◆ Prompt
An exact reproduction of the listing, minus the pictures, is the required output.

------------------------------------

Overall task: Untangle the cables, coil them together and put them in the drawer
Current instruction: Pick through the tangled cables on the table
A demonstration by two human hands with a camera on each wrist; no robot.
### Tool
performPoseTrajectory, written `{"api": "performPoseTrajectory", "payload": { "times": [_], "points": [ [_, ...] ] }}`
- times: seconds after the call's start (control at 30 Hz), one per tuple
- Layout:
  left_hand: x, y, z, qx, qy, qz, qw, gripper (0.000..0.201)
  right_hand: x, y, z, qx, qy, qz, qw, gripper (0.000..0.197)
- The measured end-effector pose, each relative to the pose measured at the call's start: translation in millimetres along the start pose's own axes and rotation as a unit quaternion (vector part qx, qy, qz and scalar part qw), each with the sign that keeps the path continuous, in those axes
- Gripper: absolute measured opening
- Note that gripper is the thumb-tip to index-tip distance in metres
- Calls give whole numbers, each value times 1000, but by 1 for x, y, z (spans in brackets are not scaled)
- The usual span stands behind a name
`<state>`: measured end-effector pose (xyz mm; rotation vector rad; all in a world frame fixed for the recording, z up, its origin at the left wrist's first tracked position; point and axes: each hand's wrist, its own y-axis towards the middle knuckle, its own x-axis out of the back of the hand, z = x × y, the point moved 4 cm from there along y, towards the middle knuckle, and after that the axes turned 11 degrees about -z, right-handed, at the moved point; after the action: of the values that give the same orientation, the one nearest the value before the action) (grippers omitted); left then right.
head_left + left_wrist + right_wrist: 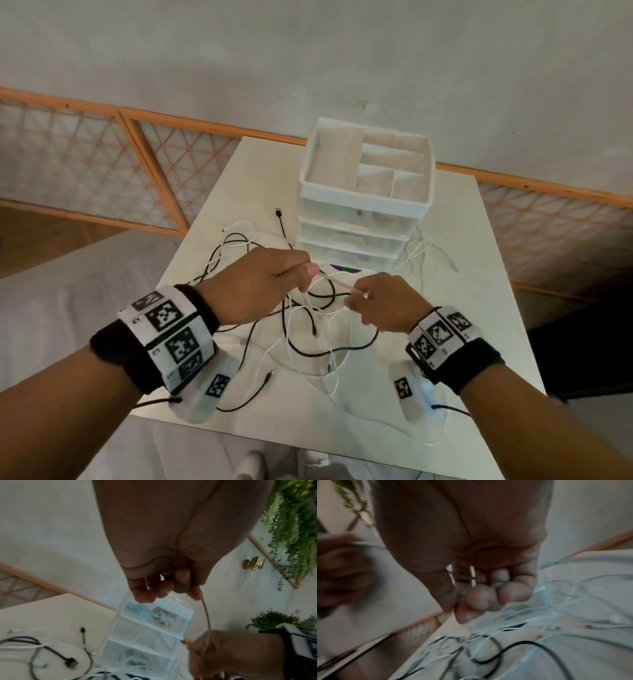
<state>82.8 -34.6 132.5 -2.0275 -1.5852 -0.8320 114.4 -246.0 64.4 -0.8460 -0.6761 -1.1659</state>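
A tangle of black and white cables [308,329] lies on the white table [479,274] in front of a white drawer unit [363,219]. My left hand [274,277] is raised above the tangle and pinches a white cable [337,281]. The same white cable [206,618] runs from the left fingers [163,588] down to my right hand [228,651]. My right hand [373,301] pinches that cable's other stretch, with a black cable [464,579] also passing under its curled fingers [481,597]. The wrist views are blurred.
The drawer unit has an open compartment tray [370,161] on top and three closed translucent drawers. More white cable [418,253] trails right of it. A black plug end [279,212] lies left of it. An orange-framed lattice rail [137,171] runs behind the table.
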Motion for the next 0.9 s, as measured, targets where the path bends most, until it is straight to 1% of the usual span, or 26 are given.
{"api": "performPoseTrajectory", "payload": {
  "times": [0.03, 0.07, 0.1, 0.13, 0.17, 0.2, 0.23, 0.27, 0.3, 0.37, 0.43, 0.47, 0.53, 0.6, 0.67, 0.7, 0.73, 0.77, 0.83, 0.9],
  "points": [
    [4, -5, 9, 12, 12, 6, 1000, 31, 5, 7, -17, -38, -15, -16, 999, 18],
    [5, -12, 19, 34, 34, 23, 999, 28, 16, 13, -32, -58, -26, -80, 995, 12],
    [2, -20, 32, 63, 65, 47, 995, 26, 28, 16, -42, -59, -18, -163, 985, 11],
    [-3, -28, 46, 95, 101, 69, 988, 23, 36, 16, -49, -48, 7, -233, 971, 26],
    [-9, -36, 62, 130, 132, 81, 979, 18, 35, 13, -51, -37, 41, -262, 964, 49],
    [-16, -43, 78, 168, 146, 80, 972, 12, 28, 7, -47, -31, 74, -256, 963, 70],
    [-22, -49, 95, 210, 142, 64, 965, 6, 14, 0, -43, -27, 97, -236, 967, 85],
    [-26, -54, 109, 252, 129, 38, 959, 4, -5, -8, -40, -14, 102, -217, 971, 92],
    [-29, -57, 120, 290, 112, 6, 950, 4, -27, -18, -39, 2, 94, -198, 976, 95],
    [-32, -61, 132, 346, 71, -62, 934, 14, -72, -38, -38, 8, 62, -130, 990, 93],
    [-30, -63, 133, 385, -4, -120, 915, 19, -109, -51, -41, -24, 16, -55, 998, 94],
    [-27, -62, 130, 400, -49, -146, 904, 19, -120, -54, -41, -33, -10, -37, 999, 95],
    [-16, -58, 122, 402, -137, -195, 884, 19, -124, -49, -37, -36, -33, -41, 998, 91],
    [-2, -50, 112, 377, -213, -246, 867, 18, -116, -38, -36, -48, -47, -44, 997, 82],
    [9, -43, 101, 352, -276, -285, 848, 15, -104, -30, -38, -75, -69, -38, 994, 65],
    [12, -41, 97, 340, -290, -291, 846, 14, -99, -29, -39, -91, -70, -41, 993, 55],
    [14, -39, 92, 328, -292, -287, 852, 16, -98, -30, -40, -103, -70, -40, 991, 49],
    [14, -37, 87, 314, -291, -276, 861, 22, -101, -33, -39, -113, -77, -24, 990, 48],
    [9, -33, 76, 297, -303, -243, 872, 34, -114, -43, -34, -114, -103, 24, 988, 43],
    [1, -31, 67, 292, -325, -211, 874, 38, -116, -47, -23, -98, -78, 18, 992, 25]
  ]
}}
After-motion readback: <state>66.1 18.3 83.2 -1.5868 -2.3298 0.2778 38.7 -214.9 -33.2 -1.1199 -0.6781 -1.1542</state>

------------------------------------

◆ Completed task
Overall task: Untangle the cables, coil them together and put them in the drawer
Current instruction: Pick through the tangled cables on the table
A demonstration by two human hands with a camera on each wrist; no robot.
### Tool
performPoseTrajectory, written `{"api": "performPoseTrajectory", "payload": { "times": [_], "points": [ [_, ...] ] }}`
- times: seconds after the call's start (control at 30 Hz), one per tuple
- Layout:
  left_hand: x, y, z, qx, qy, qz, qw, gripper (0.000..0.201)
  right_hand: x, y, z, qx, qy, qz, qw, gripper (0.000..0.197)
- The measured end-effector pose, each relative to the pose measured at the call's start: translation in millimetres along the start pose's own axes and rotation as a unit quaternion (vector part qx, qy, qz and scalar part qw), each with the sign that keeps the path continuous, in those axes
- Gripper: absolute measured opening
- Note that gripper is the thumb-tip to index-tip distance in metres
- Calls give whole numbers, each value times 1000, but by 1 for x, y, z (spans in brackets are not scaled)
- The usual span stands behind a name
`<state>`: measured end-effector pose (xyz mm; rotation vector rad; all in a world frame fixed for the recording, z up, its origin at the left wrist's first tracked position; point and axes: each hand's wrist, its own y-axis towards the middle knuckle, its own x-axis out of the back of the hand, z = x × y, the point moved 4 cm from there along y, towards the middle knuckle, and after that the axes turned 11 degrees about -z, right-handed, at the moved point; after the action: of the values that give the same orientation, the one nearest the value before the action) (grippers omitted); left then right.
head_left + left_wrist + right_wrist: 
<state>82.8 -34.6 132.5 -2.0275 -1.5852 -0.8320 114.4 -246.0 64.4 -0.8460 -0.6761 -1.1659</state>
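A tangle of black and white cables [308,329] lies on the white table [479,274] in front of a white drawer unit [363,219]. My left hand [274,277] is raised above the tangle and pinches a white cable [337,281]. The same white cable [206,618] runs from the left fingers [163,588] down to my right hand [228,651]. My right hand [373,301] pinches that cable's other stretch, with a black cable [464,579] also passing under its curled fingers [481,597]. The wrist views are blurred.
The drawer unit has an open compartment tray [370,161] on top and three closed translucent drawers. More white cable [418,253] trails right of it. A black plug end [279,212] lies left of it. An orange-framed lattice rail [137,171] runs behind the table.
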Motion for the next 0.9 s, as measured, targets where the path bends most, until it is straight to 1% of the usual span, or 26 are given.
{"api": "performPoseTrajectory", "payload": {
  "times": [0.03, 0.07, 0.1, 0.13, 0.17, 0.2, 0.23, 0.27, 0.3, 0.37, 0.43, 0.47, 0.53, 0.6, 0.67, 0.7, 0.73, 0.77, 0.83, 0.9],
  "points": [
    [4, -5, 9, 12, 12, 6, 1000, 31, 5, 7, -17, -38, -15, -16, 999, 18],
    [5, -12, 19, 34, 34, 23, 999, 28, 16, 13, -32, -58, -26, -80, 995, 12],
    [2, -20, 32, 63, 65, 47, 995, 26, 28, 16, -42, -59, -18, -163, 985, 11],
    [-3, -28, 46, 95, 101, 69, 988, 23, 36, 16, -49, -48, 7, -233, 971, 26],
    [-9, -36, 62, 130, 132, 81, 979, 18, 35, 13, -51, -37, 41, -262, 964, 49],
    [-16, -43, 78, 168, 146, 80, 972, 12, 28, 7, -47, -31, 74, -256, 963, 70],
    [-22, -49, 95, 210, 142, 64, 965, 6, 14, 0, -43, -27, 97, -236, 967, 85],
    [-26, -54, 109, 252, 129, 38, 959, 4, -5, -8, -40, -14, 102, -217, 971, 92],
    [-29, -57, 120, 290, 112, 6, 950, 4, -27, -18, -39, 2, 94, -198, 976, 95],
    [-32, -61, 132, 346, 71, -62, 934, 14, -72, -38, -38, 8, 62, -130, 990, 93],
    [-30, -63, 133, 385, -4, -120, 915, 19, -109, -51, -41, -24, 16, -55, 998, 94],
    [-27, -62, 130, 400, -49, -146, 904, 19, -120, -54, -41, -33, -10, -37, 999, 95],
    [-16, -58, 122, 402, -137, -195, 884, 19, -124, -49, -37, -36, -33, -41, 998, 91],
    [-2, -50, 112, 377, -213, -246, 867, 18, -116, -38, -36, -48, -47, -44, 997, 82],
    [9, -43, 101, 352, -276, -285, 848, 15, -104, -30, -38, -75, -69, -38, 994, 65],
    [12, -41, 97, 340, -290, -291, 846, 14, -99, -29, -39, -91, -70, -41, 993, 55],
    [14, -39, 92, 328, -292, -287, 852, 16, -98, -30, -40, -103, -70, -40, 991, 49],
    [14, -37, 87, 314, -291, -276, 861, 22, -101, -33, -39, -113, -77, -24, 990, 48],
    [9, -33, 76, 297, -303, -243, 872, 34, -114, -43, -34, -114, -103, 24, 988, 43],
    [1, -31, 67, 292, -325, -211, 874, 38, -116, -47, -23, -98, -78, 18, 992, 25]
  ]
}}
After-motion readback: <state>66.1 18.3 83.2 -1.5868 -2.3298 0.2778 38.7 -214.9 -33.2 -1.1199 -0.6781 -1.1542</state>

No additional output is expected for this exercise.